Note that if you want to push manually the mapping to elasticsearch you can use the classic REST calls:

# Create index (don't forget to add the fscrawler_path analyzer)
PUT docs
{
  // Same index settings as previously seen
}
Define explicit mapping/settings per job

Let’s say you created a job named job_name and you are sending documents against an elasticsearch cluster running version 6.x.

If you create the following files, they will be picked up at job start time instead of the default ones:

  • ~/.fscrawler/{job_name}/_mappings/7/_settings.json
  • ~/.fscrawler/{job_name}/_mappings/7/_settings_folder.json

Tip

You can do the same for other elasticsearch versions with:

  • ~/.fscrawler/{job_name}/_mappings/6/_settings.json for 6.x series
  • ~/.fscrawler/{job_name}/_mappings/6/_settings_folder.json for 6.x series
Replace existing mapping

Unfortunately you can not change the mapping on existing data. Therefore, you’ll need first to remove existing index, which means remove all existing data, and then restart FSCrawler with the new mapping.

You might to try elasticsearch Reindex API though.

Bulk settings

FSCrawler is using bulks to send data to elasticsearch. By default the bulk is executed every 100 operations or every 5 seconds or every 10 megabytes. You can change default settings using bulk_size, byte_size and flush_interval:

name: "test"
elasticsearch:
  bulk_size: 1000
  byte_size: "500kb"
  flush_interval: "2s"

Tip

Elasticsearch has a default limit of 100mb per HTTP request as per elasticsearch HTTP Module documentation.

Which means that if you are indexing a massive bulk of documents, you might hit that limit and FSCrawler will throw an error like entity content is too long [xxx] for the configured buffer limit [104857600].

You can either change this limit on elasticsearch side by setting http.max_content_length to a higher value but please be aware that this will consume much more memory on elasticsearch side.

Or you can decrease the bulk_size or byte_size setting to a smaller value.

Using Ingest Node Pipeline

New in version 2.2.

If you are using an elasticsearch cluster running a 5.0 or superior version, you can use an Ingest Node pipeline to transform documents sent by FSCrawler before they are actually indexed.

For example, if you have the following pipeline:

PUT _ingest/pipeline/fscrawler
{
  "description" : "fscrawler pipeline",
  "processors" : [
    {
      "set" : {
        "field": "foo",
        "value": "bar"
      }
    }
  ]
}

In FSCrawler settings, set the elasticsearch.pipeline option:

name: "test"
elasticsearch:
  pipeline: "fscrawler"

Note

Folder objects are not sent through the pipeline as they are more internal objects.

Node settings

FSCrawler is using elasticsearch REST layer to send data to your running cluster.

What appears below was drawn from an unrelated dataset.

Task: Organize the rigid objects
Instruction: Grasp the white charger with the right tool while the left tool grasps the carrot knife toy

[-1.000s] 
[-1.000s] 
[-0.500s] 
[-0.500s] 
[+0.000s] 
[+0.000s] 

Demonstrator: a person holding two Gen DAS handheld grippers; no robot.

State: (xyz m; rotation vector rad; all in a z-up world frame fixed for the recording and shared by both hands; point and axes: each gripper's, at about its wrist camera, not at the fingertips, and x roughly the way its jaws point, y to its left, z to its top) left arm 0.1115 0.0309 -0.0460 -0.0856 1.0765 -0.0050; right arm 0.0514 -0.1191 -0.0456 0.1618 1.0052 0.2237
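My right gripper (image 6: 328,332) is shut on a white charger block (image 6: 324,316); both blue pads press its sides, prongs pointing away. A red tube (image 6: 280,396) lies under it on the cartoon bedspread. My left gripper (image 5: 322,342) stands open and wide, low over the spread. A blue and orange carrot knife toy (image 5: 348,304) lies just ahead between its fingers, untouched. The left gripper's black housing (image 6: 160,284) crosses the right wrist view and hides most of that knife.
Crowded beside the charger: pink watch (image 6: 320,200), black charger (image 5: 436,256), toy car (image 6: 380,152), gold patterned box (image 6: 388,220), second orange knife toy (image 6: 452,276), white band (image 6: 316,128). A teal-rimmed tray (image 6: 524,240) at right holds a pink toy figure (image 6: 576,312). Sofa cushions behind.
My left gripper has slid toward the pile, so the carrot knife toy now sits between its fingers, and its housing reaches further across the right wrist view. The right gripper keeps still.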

By default, it connects to http://127.0.0.1:9200 which is the default when running a local node on your machine.

Of course, in production, you would probably change this and connect to a production cluster:

name: "test"
elasticsearch:
  nodes:
  - url: "http://mynode1.mycompany.com:9200"

If you are using Elasticsearch service by Elastic, you can just use the Cloud ID which is available in the Cloud Console and paste it:

name: "test"
elasticsearch:
  nodes:
  - cloud_id: "fscrawler:ZXVyb3BlLXdlc3QxLmdjcC5jbG91ZC5lcy5pbyQxZDFlYTk5Njg4Nzc0NWE2YTJiN2NiNzkzMTUzNDhhMyQyOTk1MDI3MzZmZGQ0OTI5OTE5M2UzNjdlOTk3ZmU3Nw=="

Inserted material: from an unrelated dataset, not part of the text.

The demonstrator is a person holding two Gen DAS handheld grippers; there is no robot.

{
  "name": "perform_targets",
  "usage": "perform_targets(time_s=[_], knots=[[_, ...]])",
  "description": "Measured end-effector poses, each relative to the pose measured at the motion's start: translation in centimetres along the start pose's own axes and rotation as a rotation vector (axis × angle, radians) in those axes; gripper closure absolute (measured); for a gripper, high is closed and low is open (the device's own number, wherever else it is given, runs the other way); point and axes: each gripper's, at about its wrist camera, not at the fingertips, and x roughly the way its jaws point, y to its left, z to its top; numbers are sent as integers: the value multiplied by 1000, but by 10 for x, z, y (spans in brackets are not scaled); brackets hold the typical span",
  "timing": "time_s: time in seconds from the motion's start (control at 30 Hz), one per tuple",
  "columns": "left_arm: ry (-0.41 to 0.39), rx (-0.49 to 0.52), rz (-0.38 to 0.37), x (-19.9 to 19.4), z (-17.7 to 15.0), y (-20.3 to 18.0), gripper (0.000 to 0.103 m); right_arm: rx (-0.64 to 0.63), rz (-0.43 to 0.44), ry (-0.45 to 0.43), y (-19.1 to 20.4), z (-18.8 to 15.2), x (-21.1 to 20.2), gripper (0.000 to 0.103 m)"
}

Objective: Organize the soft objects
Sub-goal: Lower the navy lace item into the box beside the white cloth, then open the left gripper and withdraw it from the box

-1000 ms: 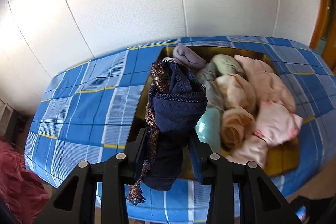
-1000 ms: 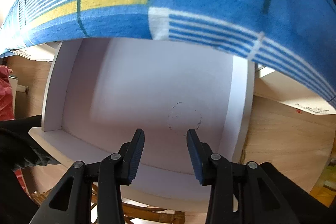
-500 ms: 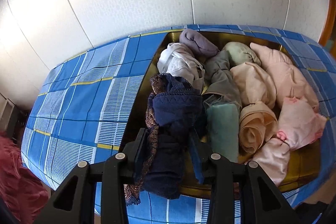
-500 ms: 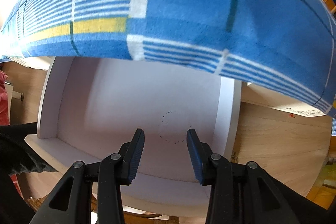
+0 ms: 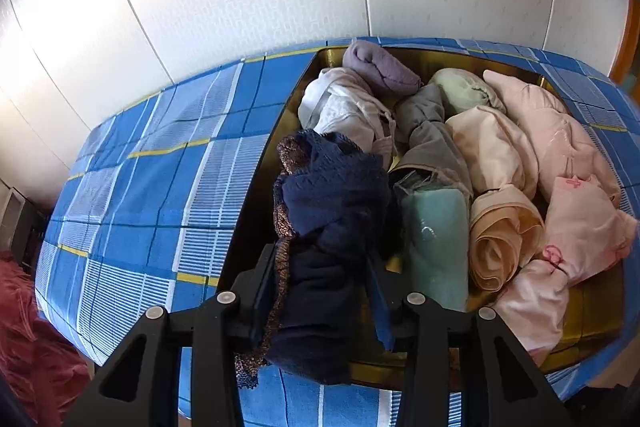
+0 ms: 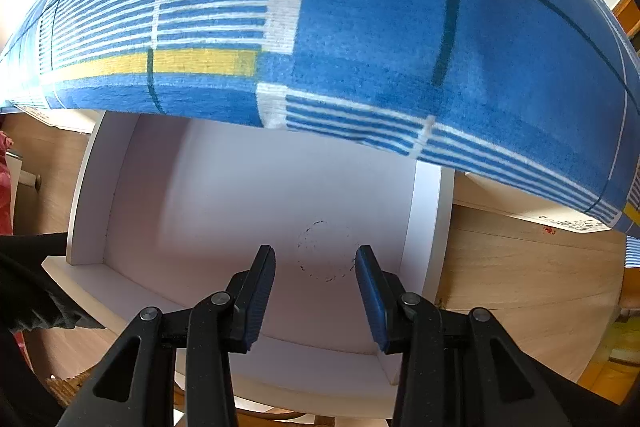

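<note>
Honestly, left gripper (image 5: pixel 320 291) jaws are opening around the navy bundle (image 5: pixel 324 227) over the gold tray's (image 5: pixel 592 323) near-left corner, its tail seemingly overhanging the rim, so it may slump onto the blue blanket (image 5: pixel 160 195); right gripper (image 6: pixel 316 291) gapes empty.

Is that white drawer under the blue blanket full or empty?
Empty, as far as it shows. The white drawer has a bare floor with only a faint ring mark; its back part is hidden by the blanket.
</note>
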Motion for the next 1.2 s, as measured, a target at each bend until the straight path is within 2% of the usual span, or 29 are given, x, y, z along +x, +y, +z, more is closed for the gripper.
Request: perform_targets(time_s=[0.2, 0.33, 0.47, 0.6, 0.93, 1.0, 1.07, 1.17, 1.2], knots=[[29, -13, -12, 13, -8, 6, 57, -4, -1, -1, 0, 1, -3, 61], [8, -15, -34, 15, -14, 7, 45, -4, 3, -1, 0, 2, -4, 61], [-17, 21, -33, 9, -20, -2, 21, -5, 8, -1, 4, 3, -10, 61], [-64, 2, -8, -4, -28, -2, 15, -2, 19, 3, 6, 3, -12, 61], [-166, -167, -28, -35, -42, 42, 15, -11, 27, 3, 11, 3, -15, 61], [-178, -175, -12, -38, -45, 47, 24, -13, 25, 2, 12, 3, -17, 61], [-164, -165, -18, -34, -44, 47, 42, -14, 27, 3, 13, 3, -16, 61], [-133, -141, -37, -26, -41, 42, 53, -19, 26, 2, 13, 2, -15, 61], [-131, -117, -36, -24, -39, 37, 53, -20, 27, 3, 13, 2, -15, 61]])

This ID will be used to automatically generate the right host, port and scheme.

Hint

In the context of Elasticsearch service by Elastic, you will most likely need to provide as well the username and the password. See Using Credentials (Security).

You can define multiple nodes:

name: "test"
elasticsearch:
  nodes:
  - url: "http://mynode1.mycompany.com:9200"
  - url: "http://mynode2.mycompany.com:9200"
  - url: "http://mynode3.mycompany.com:9200"

Note

New in version 2.2: you can use HTTPS instead of default HTTP.

name: "test"
elasticsearch:
  nodes:
  - url: "https://CLUSTERID.eu-west-1.aws.found.io:9243"

For more information, read SSL Configuration.

Path prefix

New in version 2.7: If your elasticsearch is running behind a proxy with url rewriting,

you might have to specify a path prefix. This can be done with path_prefix setting:

name: "test"
elasticsearch:
  nodes:
  - url: "http://mynode1.mycompany.com:9200"
  path_prefix: "/path/to/elasticsearch"

Note

The same path_prefix applies to all nodes.

Using Credentials (Security)

New in version 2.2.

If you secured your elasticsearch cluster, you can provide username and password to FSCrawler:

name: "test"
elasticsearch:
  username: "elastic"
  password: "changeme"

Warning

For the current version, the elasticsearch password is stored in plain text in your job setting file.

A better practice is to only set the username or pass it with --username elastic option when starting FSCrawler.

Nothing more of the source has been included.